Wertvolle Nährstoffe wie Vitamine und sekundäre Pflanzenstoffe entwickeln viele Pflanzen erst im Laufe der Reife. Importgemüse, das noch mehrere tausend LKW- oder gar Flugzeug- Kilometer vor sich hat, wird manchmal unreif geerntet, damit es den Transport übersteht. Richtig reifes Gemüse aus Freilandkulturen ist außerdem weniger mit Nitrat und Pestiziden belastet als Produkte aus Gewächshäusern. Weil feuchtwarmes Treibhausklima auch für Pilze und andere Schädlinge ideal ist, werden die Pflanzen dort mit Schädlingsbekämpfungsmitteln behandelt.

2. Genuss

Neben dem Nährwert entwickeln sich auch Geschmack und Aroma erst mit der Reife. Darüber hinaus geht man bei der Züchtung von Gemüsesorten für die weltweite Vermarktung oft Kompromisse ein: Haltbarkeit und Aussehen sind im Zweifel wichtiger als der Geschmack. In wissenschaftlichen Tests mit Tomaten schnitten „nachgereifte“ Früchte, die früh geerntet und dann bei Raumtemperatur gelagert wurden, geschmacklich schlechter ab.

3. Umwelt

Die Umweltverträglichkeit vergleicht man mit Hilfe der Menge an Kohlendioxid (CO2), das bei Herstellung, Transport und Verpackung eines Lebensmittels entsteht. Lange Transportwege belasten die CO2-Bilanz ebenso wie energieaufwendige Verarbeitung.

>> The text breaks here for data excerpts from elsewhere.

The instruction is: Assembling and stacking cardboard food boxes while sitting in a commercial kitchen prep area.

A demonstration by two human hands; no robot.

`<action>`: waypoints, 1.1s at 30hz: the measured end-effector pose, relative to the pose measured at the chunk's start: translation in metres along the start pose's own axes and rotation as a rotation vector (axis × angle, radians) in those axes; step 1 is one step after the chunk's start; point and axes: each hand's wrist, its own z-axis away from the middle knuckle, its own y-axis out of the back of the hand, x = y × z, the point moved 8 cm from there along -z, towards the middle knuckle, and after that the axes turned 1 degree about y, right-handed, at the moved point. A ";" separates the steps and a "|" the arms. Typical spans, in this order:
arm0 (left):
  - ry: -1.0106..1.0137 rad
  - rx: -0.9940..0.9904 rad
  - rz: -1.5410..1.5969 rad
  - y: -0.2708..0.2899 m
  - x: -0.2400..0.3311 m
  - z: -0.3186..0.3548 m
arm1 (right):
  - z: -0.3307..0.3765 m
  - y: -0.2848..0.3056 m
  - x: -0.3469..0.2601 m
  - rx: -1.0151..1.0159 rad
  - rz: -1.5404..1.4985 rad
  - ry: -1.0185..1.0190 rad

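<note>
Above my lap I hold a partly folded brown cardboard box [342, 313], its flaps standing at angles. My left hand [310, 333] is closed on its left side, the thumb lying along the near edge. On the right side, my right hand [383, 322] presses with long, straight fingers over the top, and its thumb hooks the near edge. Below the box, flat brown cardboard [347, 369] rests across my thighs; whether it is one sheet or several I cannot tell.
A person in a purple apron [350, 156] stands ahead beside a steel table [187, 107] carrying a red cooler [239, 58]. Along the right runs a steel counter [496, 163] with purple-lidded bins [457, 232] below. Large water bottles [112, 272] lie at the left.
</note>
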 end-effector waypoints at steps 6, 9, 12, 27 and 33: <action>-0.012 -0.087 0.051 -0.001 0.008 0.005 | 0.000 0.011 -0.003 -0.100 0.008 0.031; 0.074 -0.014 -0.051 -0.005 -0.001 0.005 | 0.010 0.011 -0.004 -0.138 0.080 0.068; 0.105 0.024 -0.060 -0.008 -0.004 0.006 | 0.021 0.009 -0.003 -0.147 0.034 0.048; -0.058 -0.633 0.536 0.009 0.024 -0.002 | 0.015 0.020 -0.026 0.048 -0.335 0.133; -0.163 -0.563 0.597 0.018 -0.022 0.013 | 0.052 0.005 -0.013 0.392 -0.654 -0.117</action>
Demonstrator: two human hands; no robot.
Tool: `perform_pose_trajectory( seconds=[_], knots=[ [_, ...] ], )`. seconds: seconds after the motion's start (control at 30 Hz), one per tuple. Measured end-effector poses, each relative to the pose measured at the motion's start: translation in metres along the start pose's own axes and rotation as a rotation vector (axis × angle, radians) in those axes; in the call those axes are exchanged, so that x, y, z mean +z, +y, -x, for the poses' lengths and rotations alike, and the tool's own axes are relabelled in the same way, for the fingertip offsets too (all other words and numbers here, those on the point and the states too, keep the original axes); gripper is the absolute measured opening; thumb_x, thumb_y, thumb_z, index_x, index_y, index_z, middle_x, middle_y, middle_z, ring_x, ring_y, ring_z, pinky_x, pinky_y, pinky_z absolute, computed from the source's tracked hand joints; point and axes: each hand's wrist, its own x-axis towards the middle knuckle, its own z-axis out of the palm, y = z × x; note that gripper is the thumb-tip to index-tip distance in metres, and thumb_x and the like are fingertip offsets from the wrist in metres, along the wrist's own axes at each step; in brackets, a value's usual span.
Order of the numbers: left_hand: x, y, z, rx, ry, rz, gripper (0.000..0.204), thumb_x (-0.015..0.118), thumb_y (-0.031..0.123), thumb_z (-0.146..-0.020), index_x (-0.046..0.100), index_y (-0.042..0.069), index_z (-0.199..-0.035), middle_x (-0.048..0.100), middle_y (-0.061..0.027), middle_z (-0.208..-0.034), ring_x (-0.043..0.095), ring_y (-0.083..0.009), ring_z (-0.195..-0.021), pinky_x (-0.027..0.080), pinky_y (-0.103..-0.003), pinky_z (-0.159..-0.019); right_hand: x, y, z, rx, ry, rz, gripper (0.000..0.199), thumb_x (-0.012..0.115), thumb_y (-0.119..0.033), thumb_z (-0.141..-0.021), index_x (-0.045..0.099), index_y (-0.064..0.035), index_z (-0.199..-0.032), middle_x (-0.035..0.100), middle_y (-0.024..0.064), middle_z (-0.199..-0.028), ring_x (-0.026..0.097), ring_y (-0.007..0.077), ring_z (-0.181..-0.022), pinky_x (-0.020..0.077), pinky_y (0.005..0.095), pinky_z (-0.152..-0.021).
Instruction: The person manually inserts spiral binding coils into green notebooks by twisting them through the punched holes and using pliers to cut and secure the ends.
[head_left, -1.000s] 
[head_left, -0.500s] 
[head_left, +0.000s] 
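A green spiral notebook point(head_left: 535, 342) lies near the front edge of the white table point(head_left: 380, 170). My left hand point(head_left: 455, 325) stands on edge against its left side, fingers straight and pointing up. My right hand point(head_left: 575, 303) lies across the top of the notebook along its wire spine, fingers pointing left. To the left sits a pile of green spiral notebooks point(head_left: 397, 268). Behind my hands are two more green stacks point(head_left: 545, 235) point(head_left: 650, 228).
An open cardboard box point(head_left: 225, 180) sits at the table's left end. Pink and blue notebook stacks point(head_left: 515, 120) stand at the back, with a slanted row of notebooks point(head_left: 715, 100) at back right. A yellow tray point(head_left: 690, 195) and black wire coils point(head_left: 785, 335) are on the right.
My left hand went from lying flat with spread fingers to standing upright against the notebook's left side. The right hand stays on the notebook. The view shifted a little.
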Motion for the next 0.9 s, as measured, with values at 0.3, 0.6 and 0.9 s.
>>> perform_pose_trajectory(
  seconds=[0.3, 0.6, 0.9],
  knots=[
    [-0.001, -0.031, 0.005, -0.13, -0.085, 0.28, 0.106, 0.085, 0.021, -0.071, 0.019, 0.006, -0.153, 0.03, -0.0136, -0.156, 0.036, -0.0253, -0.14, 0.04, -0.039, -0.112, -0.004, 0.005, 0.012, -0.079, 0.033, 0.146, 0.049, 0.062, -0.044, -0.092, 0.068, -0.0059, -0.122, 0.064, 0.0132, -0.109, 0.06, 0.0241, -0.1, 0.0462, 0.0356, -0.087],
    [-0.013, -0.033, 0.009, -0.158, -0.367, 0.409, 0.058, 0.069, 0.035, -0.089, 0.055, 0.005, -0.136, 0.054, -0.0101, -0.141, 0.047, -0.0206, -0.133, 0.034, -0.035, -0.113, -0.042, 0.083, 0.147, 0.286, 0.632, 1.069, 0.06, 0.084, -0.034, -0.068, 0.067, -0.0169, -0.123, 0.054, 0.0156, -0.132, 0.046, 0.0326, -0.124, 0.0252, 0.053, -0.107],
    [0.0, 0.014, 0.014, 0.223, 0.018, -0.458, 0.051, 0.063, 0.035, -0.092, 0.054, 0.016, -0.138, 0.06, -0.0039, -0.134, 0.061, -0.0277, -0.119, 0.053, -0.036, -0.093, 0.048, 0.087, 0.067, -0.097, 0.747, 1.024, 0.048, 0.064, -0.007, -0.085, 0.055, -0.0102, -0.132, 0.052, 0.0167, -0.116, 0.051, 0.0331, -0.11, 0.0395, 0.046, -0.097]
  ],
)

Für 1 kg Biokartoffeln aus der Region fallen 0,5 kg CO2 an, für die gleiche Menge Tiefkühlpommes schon 5,5 kg! Generell schneiden frische, wenig verarbeitete Produkte mit kurzen Transportwegen am besten ab, gefolgt von Tiefkühlgemüse. Die schlechteste Ökobilanz haben Konserven.

Aktuell verfügbare Saisonprodukte aus heimischem Anbau sind z. B. Champignons, Chicorée, Feldsalat und Grünkohl.